* Task *
Go through the records below and set each one down exactly, leaving out any pictures.

──────── Records to use ────────

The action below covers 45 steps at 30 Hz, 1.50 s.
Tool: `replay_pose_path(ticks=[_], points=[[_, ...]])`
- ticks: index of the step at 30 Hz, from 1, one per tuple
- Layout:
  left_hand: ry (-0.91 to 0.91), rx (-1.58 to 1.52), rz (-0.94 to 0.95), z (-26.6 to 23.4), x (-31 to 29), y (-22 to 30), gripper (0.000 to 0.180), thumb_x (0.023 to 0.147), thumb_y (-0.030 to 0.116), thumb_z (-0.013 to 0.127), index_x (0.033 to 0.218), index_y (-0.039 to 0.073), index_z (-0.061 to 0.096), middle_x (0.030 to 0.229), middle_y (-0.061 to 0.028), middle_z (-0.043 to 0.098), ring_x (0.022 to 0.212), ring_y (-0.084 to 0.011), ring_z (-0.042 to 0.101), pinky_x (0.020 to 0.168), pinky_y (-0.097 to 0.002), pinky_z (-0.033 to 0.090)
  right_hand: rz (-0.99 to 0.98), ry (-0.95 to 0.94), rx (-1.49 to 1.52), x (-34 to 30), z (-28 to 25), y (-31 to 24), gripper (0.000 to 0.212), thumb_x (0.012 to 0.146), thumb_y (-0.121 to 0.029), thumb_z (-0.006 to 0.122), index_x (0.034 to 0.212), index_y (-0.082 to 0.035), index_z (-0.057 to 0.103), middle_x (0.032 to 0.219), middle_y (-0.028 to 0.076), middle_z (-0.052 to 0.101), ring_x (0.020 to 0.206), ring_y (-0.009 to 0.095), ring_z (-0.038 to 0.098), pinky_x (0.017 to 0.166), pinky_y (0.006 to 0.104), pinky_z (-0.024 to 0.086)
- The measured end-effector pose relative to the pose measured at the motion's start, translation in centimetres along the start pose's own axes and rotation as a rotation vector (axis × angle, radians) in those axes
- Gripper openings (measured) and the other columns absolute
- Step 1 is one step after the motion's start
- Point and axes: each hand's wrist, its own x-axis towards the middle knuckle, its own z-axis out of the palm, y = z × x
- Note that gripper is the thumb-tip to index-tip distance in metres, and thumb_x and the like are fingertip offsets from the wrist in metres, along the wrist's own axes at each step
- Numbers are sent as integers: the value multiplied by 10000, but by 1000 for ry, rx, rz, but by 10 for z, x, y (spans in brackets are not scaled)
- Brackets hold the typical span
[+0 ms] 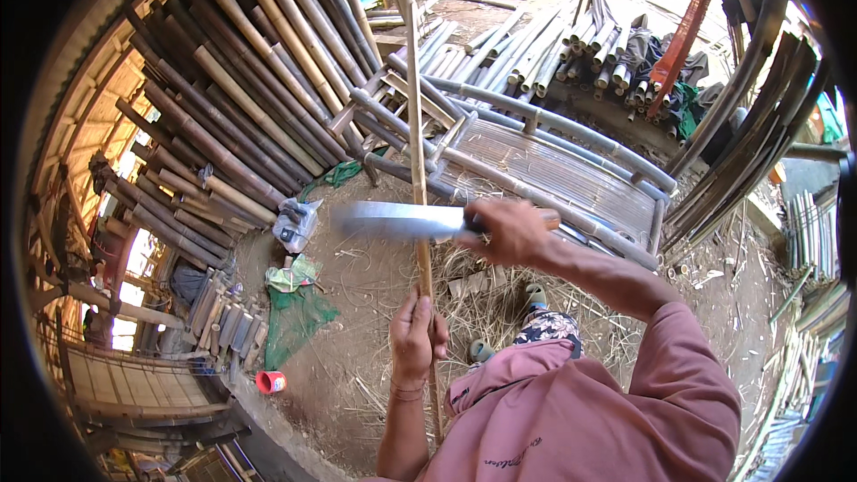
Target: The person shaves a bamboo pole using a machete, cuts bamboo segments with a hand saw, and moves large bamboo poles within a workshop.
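My left hand (413, 336) is closed around a long, narrow bamboo strip (415, 134), which stands nearly upright in front of me. The strip's lower end runs down beside my forearm. In my right hand (509, 230) is a machete (406, 220), gripped by its handle. The wide blade points left and crosses the strip above my left hand; its tip is smeared by motion. Whether the edge touches the bamboo, I cannot tell.
A low bamboo bench (553, 170) stands ahead. Dark bamboo poles (232, 80) lean in a stack at the left, and cut poles (580, 49) lie beyond the bench. Shavings (482, 290) litter the ground by my feet. A red cup (270, 382) and green netting (295, 321) lie at the left.
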Motion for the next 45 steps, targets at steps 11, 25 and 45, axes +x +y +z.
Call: replay_pose_path(ticks=[11,25,45], points=[[-58,91,42,10,-30,-17,431,1029,232,431,1414,40,406,554,22,412,390,-39,368,332,-193,334,-148,252,-69,7,4,27,515,955,-596,418,922,-98,545,663,25,574,483,128,464,388,322,387],[-101,148,62,-20,-86,-47,441,1015,156,454,1444,73,396,551,18,443,417,-47,398,367,-207,347,-121,359,-135,20,-15,72,656,915,-715,328,885,-109,577,558,4,522,392,94,343,353,316,309],[35,642,406,-119,-177,-173,285,980,179,514,1190,-3,577,621,-12,553,468,-120,498,430,-272,402,522,673,49,46,-126,184,634,930,-646,397,1008,-89,689,702,167,654,643,272,635,558,416,473]])
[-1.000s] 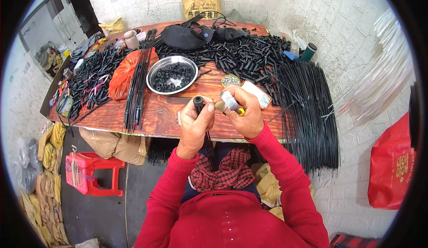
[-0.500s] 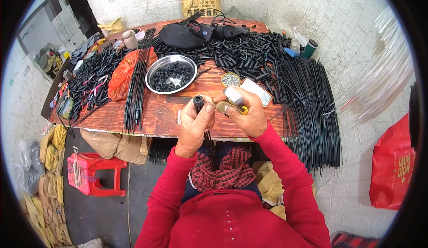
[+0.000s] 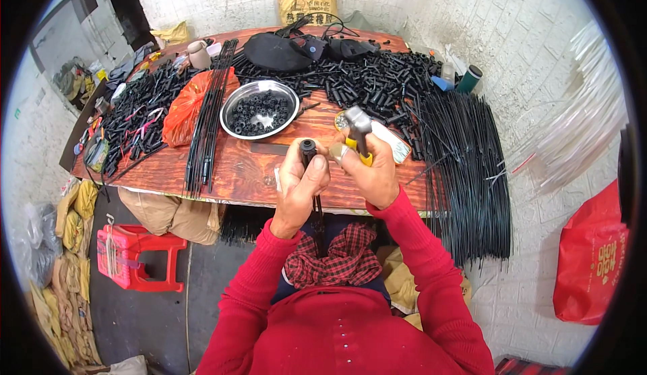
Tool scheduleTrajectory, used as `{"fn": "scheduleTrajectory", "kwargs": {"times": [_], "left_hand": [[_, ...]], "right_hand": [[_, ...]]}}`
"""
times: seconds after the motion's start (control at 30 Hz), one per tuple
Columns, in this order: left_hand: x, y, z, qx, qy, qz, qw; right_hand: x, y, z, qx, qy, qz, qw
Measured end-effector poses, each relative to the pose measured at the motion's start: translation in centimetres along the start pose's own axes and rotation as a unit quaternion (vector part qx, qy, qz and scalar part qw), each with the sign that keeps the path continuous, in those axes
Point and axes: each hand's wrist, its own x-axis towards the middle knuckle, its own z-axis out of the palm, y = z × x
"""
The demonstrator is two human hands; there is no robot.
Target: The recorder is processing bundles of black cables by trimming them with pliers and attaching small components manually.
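My left hand [image 3: 296, 186] is closed around a black tubular plastic fitting [image 3: 308, 147] held upright, its round ringed end on top. Thin dark rods [image 3: 317, 221] hang down below that hand toward my lap. Close beside it, my right hand [image 3: 375, 176] grips a hammer [image 3: 358, 117] with a silver metal head and a yellow-and-black handle. The hammer head is up, apart from the fitting. A tan covering [image 3: 339, 151] wraps a digit of the right hand, near the fitting. Part of the handle is hidden in my grip.
Small black rings fill a steel bowl [image 3: 224, 117] on the wooden table [image 3: 253, 172]. A round tin [image 3: 340, 120] and a white tray [image 3: 394, 139] lie behind my right hand. Black tubes [image 3: 377, 81] are heaped at the back; long rods [image 3: 472, 172] overhang the right edge. An orange bag [image 3: 182, 115] sits left.
The hammer head has lifted and swung upright, away from the fitting. My left hand still holds the fitting, nearly in the same place; the whole view has shifted slightly.
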Motion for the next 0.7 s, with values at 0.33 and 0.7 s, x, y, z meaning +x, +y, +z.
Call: {"fn": "scheduleTrajectory", "kwargs": {"times": [0.33, 0.7], "left_hand": [[0.2, -0.1, 0.2, -0.017, -0.048, 0.004, 0.999], [0.4, -0.3, 0.1, -0.010, -0.041, 0.016, 0.999]], "right_hand": [[-0.1, -1.0, 1.1, 0.134, 0.002, 0.057, 0.989], [0.2, -0.6, 1.0, 0.164, -0.020, 0.065, 0.984]]}}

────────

* Output *
The action below covers 45 steps at 30 Hz, 1.50 s.
Tool: `replay_pose_path(ticks=[_], points=[[_, ...]])`
- ticks: index of the step at 30 Hz, from 1, one per tuple
- Layout:
  left_hand: ry (-0.91 to 0.91), rx (-1.58 to 1.52), rz (-0.94 to 0.95), z (-26.6 to 23.4), x (-31 to 29), y (-22 to 30), gripper (0.000 to 0.180), thumb_x (0.023 to 0.147), thumb_y (-0.030 to 0.116), thumb_z (-0.013 to 0.127), index_x (0.033 to 0.218), index_y (-0.039 to 0.073), index_z (-0.061 to 0.096), middle_x (0.030 to 0.229), middle_y (-0.061 to 0.028), middle_z (-0.043 to 0.098), ring_x (0.022 to 0.212), ring_y (-0.084 to 0.011), ring_z (-0.042 to 0.101), pinky_x (0.020 to 0.168), pinky_y (-0.097 to 0.002), pinky_z (-0.033 to 0.090)
  right_hand: rz (-0.99 to 0.98), ry (-0.95 to 0.94), rx (-1.49 to 1.52), x (-34 to 30), z (-28 to 25), y (-31 to 24), gripper (0.000 to 0.212), thumb_x (0.012 to 0.146), thumb_y (-0.121 to 0.029), thumb_z (-0.006 to 0.122), index_x (0.034 to 0.212), index_y (-0.082 to 0.035), index_z (-0.057 to 0.103), middle_x (0.032 to 0.219), middle_y (-0.028 to 0.076), middle_z (-0.052 to 0.101), ring_x (0.020 to 0.206), ring_y (-0.009 to 0.095), ring_z (-0.038 to 0.098), pinky_x (0.017 to 0.166), pinky_y (0.006 to 0.104), pinky_z (-0.024 to 0.086)
- The measured end-effector pose relative to the pose measured at the motion's start, translation in centimetres along the start pose's own axes and rotation as a rotation vector (axis × angle, radians) in those axes
- Gripper openings (measured) and the other columns absolute
- Step 1 is one step after the motion's start
- Point and axes: each hand's wrist, its own x-axis towards the middle knuckle, its own z-axis out of the palm, y = z × x
- Note that gripper is the thumb-tip to index-tip distance in metres, and thumb_x and the like are fingertip offsets from the wrist in metres, along the wrist's own axes at each step
- Numbers are sent as integers: the value multiplied by 10000, but by 1000 for ry, rx, rz, but by 10 for z, x, y (spans in brackets are not scaled)
- Brackets hold the typical span
[+0 ms] 
Target: The person shaves a bamboo pole using a machete, cuts bamboo segments with a hand saw, and moves large bamboo poles within a workshop.
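My left hand (413, 336) is closed around a long, narrow bamboo strip (415, 134), which stands nearly upright in front of me. The strip's lower end runs down beside my forearm. In my right hand (509, 230) is a machete (406, 220), gripped by its handle. The wide blade points left and crosses the strip above my left hand; its tip is smeared by motion. Whether the edge touches the bamboo, I cannot tell.
A low bamboo bench (553, 170) stands ahead. Dark bamboo poles (232, 80) lean in a stack at the left, and cut poles (580, 49) lie beyond the bench. Shavings (482, 290) litter the ground by my feet. A red cup (270, 382) and green netting (295, 321) lie at the left.
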Motion for the next 45 steps, targets at steps 11, 25 and 45, axes +x +y +z.
Call: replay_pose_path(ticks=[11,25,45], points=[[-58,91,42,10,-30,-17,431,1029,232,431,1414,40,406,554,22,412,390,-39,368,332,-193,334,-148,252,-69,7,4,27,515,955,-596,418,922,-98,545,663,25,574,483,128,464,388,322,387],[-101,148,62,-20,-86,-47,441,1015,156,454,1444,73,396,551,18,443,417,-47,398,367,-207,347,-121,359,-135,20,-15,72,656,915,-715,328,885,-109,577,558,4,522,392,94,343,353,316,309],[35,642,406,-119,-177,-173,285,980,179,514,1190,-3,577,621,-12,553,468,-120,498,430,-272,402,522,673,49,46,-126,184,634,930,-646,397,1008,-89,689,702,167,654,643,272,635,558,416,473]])
[-1.000s] 
[-0.500s] 
[+0.000s] 
Tool scheduleTrajectory, used as `{"fn": "scheduleTrajectory", "kwargs": {"times": [_], "left_hand": [[_, ...]], "right_hand": [[_, ...]]}}`
"""
times: seconds after the motion's start (control at 30 Hz), one per tuple
Columns, in this order: left_hand: x, y, z, qx, qy, qz, qw; right_hand: x, y, z, qx, qy, qz, qw
Measured end-effector poses, each relative to the pose measured at the motion's start: translation in centimetres along the start pose's own axes and rotation as a unit quaternion (vector part qx, qy, qz and scalar part qw), each with the sign that keeps the path continuous, in those axes
Point and axes: each hand's wrist, its own x-axis towards the middle knuckle, its own z-axis out of the palm, y = z × x
"""
The demonstrator is two human hands; there is no robot.
Target: The recorder is processing bundles of black cables by trimming them with pliers and attaching small components manually.
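My left hand [image 3: 296, 186] is closed around a black tubular plastic fitting [image 3: 308, 147] held upright, its round ringed end on top. Thin dark rods [image 3: 317, 221] hang down below that hand toward my lap. Close beside it, my right hand [image 3: 375, 176] grips a hammer [image 3: 358, 117] with a silver metal head and a yellow-and-black handle. The hammer head is up, apart from the fitting. A tan covering [image 3: 339, 151] wraps a digit of the right hand, near the fitting. Part of the handle is hidden in my grip.
Small black rings fill a steel bowl [image 3: 224, 117] on the wooden table [image 3: 253, 172]. A round tin [image 3: 340, 120] and a white tray [image 3: 394, 139] lie behind my right hand. Black tubes [image 3: 377, 81] are heaped at the back; long rods [image 3: 472, 172] overhang the right edge. An orange bag [image 3: 182, 115] sits left.
The hammer head has lifted and swung upright, away from the fitting. My left hand still holds the fitting, nearly in the same place; the whole view has shifted slightly.
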Motion for the next 0.7 s, with values at 0.33 and 0.7 s, x, y, z meaning +x, +y, +z.
Call: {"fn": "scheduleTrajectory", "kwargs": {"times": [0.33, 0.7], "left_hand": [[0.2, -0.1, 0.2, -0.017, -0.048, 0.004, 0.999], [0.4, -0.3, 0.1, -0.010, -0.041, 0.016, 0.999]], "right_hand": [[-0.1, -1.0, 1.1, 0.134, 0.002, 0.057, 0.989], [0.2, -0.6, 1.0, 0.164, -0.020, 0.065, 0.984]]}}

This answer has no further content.